On this tutorial, we implement a dual-agent governance system that applies Constitutional AI ideas to monetary operations. We exhibit how we separate execution and oversight by pairing a Employee Agent that performs monetary actions with an Auditor Agent that enforces coverage, security, and compliance. By encoding governance guidelines instantly into a proper structure and mixing rule-based checks with AI-assisted reasoning, we are able to construct programs which might be self-reflective, auditable, and resilient to dangerous or non-compliant habits in high-stakes monetary workflows. Try the FULL CODES right here.
!pip set up -q pydantic anthropic python-dotenv
import json
import re
from typing import Checklist, Dict, Any, Elective, Literal
from pydantic import BaseModel, Subject, validator
from enum import Enum
from datetime import datetime
import os
We set up and import the core libraries required to construction, validate, and govern our agent-based system. We depend on Pydantic for strongly typed information fashions, enums, and validation, whereas customary Python utilities deal with timestamps, parsing, and setting configuration. Try the FULL CODES right here.
class PolicyViolationType(str, Enum):
"""Forms of coverage violations"""
PII_EXPOSURE = "pii_exposure"
BUDGET_EXCEEDED = "budget_exceeded"
UNAUTHORIZED_ACTION = "unauthorized_action"
MISSING_JUSTIFICATION = "missing_justification"
SUSPICIOUS_PATTERN = "suspicious_pattern"
class SafetyPolicy(BaseModel):
"""Particular person security coverage rule"""
title: str
description: str
severity: Literal["low", "medium", "high", "critical"]
check_function: str
class Structure(BaseModel):
"""The 'Structure' - A algorithm that govern agent habits"""
insurance policies: Checklist[SafetyPolicy]
max_transaction_amount: float = 10000.0
require_approval_above: float = 5000.0
allowed_pii_fields: Checklist[str] = ["name", "account_id"]
def get_policy_by_name(self, title: str) -> Elective[SafetyPolicy]:
return subsequent((p for p in self.insurance policies if p.title == title), None)

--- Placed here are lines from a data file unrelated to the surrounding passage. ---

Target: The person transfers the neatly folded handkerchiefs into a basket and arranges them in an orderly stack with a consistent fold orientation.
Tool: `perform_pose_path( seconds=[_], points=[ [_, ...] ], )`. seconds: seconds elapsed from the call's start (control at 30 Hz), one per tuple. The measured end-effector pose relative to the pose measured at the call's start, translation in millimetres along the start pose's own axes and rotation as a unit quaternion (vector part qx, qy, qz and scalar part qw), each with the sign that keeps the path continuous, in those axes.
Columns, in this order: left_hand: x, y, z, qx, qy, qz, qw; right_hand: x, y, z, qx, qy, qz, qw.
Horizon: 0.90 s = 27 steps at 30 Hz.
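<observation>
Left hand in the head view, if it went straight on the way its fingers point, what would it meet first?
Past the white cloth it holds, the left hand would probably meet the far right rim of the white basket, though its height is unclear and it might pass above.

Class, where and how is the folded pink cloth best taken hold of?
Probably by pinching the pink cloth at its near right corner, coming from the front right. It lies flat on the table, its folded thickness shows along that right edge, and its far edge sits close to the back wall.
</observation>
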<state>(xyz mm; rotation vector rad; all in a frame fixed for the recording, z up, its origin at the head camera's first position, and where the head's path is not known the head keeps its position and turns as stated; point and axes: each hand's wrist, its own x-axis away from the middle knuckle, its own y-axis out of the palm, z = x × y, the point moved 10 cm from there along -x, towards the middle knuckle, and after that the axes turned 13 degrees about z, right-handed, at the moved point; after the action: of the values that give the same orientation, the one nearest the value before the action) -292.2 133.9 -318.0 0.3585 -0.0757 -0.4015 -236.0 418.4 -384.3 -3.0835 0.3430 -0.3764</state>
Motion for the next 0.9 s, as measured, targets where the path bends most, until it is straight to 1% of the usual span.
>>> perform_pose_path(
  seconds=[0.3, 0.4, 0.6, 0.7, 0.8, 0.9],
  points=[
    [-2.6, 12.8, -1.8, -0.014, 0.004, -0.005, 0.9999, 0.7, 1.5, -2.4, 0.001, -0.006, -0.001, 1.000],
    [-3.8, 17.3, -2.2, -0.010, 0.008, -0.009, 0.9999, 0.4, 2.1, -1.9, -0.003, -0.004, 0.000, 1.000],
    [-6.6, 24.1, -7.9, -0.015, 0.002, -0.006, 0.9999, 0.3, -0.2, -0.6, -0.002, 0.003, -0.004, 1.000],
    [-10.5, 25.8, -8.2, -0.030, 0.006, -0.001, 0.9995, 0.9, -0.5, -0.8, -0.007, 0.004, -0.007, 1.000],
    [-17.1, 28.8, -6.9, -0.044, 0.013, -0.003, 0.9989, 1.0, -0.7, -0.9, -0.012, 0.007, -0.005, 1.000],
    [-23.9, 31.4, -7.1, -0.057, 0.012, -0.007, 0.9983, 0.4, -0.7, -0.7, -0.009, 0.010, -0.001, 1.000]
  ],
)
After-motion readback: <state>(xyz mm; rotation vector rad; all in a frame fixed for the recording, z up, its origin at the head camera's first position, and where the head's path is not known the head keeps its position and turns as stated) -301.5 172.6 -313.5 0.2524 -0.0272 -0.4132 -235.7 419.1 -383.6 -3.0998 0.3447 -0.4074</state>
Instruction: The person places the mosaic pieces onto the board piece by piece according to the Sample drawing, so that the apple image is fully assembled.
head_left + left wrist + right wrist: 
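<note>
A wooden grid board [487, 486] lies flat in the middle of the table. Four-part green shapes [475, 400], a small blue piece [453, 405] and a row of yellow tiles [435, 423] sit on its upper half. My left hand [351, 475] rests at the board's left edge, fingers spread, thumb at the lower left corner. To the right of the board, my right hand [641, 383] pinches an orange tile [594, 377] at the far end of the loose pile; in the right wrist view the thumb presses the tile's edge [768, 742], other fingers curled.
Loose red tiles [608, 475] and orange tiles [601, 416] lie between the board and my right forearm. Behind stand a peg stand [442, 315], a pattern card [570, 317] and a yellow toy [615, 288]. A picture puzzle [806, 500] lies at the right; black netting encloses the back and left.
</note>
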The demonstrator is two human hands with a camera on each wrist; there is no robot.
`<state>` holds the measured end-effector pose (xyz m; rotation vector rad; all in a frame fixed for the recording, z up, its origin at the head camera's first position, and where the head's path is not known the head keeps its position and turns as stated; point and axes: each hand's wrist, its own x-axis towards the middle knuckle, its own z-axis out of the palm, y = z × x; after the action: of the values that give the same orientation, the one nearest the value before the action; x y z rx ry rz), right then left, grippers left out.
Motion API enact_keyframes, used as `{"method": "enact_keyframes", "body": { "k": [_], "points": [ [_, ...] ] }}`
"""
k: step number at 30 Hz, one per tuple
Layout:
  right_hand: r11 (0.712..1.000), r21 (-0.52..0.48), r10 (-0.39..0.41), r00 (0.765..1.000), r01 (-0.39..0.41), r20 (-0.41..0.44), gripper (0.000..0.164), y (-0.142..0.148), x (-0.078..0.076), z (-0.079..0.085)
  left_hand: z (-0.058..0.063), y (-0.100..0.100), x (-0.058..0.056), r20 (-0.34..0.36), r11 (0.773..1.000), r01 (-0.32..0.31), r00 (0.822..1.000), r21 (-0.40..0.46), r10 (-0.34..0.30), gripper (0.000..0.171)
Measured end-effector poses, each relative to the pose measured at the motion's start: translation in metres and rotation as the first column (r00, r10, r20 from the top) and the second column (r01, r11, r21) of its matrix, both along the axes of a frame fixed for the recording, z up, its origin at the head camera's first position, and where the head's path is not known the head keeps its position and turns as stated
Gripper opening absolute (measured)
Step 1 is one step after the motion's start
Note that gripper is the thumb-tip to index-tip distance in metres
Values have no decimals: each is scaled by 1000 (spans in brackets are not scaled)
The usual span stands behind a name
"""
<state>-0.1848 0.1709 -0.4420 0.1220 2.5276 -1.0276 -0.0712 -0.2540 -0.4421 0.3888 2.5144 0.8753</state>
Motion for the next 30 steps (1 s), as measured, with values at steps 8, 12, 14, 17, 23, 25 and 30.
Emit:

FINANCIAL_CONSTITUTION = Structure(
insurance policies=[
SafetyPolicy(
name="PII Protection",
description="Must not expose sensitive PII (SSN, full credit card, passwords)",
severity="critical",
check_function="Scan for SSN patterns, credit card numbers, passwords"
),
SafetyPolicy(
name="Budget Limits",
description="Transactions must not exceed predefined budget limits",
severity="high",
check_function="Check if transaction amount exceeds max_transaction_amount"
),
SafetyPolicy(
name="Action Authorization",
description="Only pre-approved action types are allowed",
severity="high",
check_function="Verify action type is in approved list"
),
SafetyPolicy(
name="Justification Required",
description="All transactions above threshold must have justification",
severity="medium",
check_function="Check for justification field in high-value transactions"
),
SafetyPolicy(
name="Pattern Detection",
description="Detect suspicious patterns (multiple rapid transactions, round numbers)",
severity="medium",
check_function="Analyze transaction patterns for anomalies"
)
],
max_transaction_amount=10000.0,
require_approval_above=5000.0
)
We outline the core constitutional framework that governs agent habits by formalizing coverage sorts, severities, and enforcement guidelines. We encode monetary security constraints akin to PII safety, finances limits, authorization checks, and justification necessities as first-class, machine-readable insurance policies. Try the FULL CODES right here.
class FinancialRequest(BaseModel):
"""Enter request to the Employee Agent"""
motion: str
quantity: Elective[float] = None
recipient: Elective[str] = None
description: str
justification: Elective[str] = None
metadata: Dict[str, Any] = Subject(default_factory=dict)
class WorkerOutput(BaseModel):
"""Output from the Employee Agent"""
request_id: str
action_taken: str
particulars: Dict[str, Any]
raw_response: str
timestamp: str = Subject(default_factory=lambda: datetime.now().isoformat())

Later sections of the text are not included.